Assignment -> Without including any pictures, reproduce all the lines below word for word.

Provided material ->
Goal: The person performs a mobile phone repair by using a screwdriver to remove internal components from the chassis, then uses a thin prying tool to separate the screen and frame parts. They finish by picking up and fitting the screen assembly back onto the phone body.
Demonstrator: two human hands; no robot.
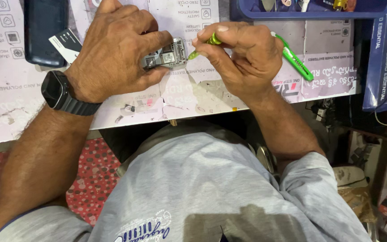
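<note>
A: What can't be made out at the upper middle of the frame?

B: The left hand [113, 49] covers most of the small opened device [166, 56]; only its right end shows, and the parts inside are too small to tell.

A: And the green tool [292, 56]?

B: The right hand [242, 56] hides its middle, and its tip is too fine to read.

A: The edges?

B: The dark phone [45, 31] at upper left and the blue tray [310, 11] at upper right are cut off by the top edge. The blue box [384, 58] runs off the right edge.
</note>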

Task result ->
Goal: The person performs a mobile phone repair by using a screwdriver to remove internal components from the chassis, then uses a thin prying tool to separate the screen and frame parts. They finish by picking up and fitting the screen assembly back onto the phone body.
Demonstrator: two human hands; no robot.
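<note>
A: What can't be made out at the upper middle of the frame?

B: The left hand [113, 49] covers most of the small opened device [166, 56]; only its right end shows, and the parts inside are too small to tell.

A: And the green tool [292, 56]?

B: The right hand [242, 56] hides its middle, and its tip is too fine to read.

A: The edges?

B: The dark phone [45, 31] at upper left and the blue tray [310, 11] at upper right are cut off by the top edge. The blue box [384, 58] runs off the right edge.
</note>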

Nothing more is needed for this answer.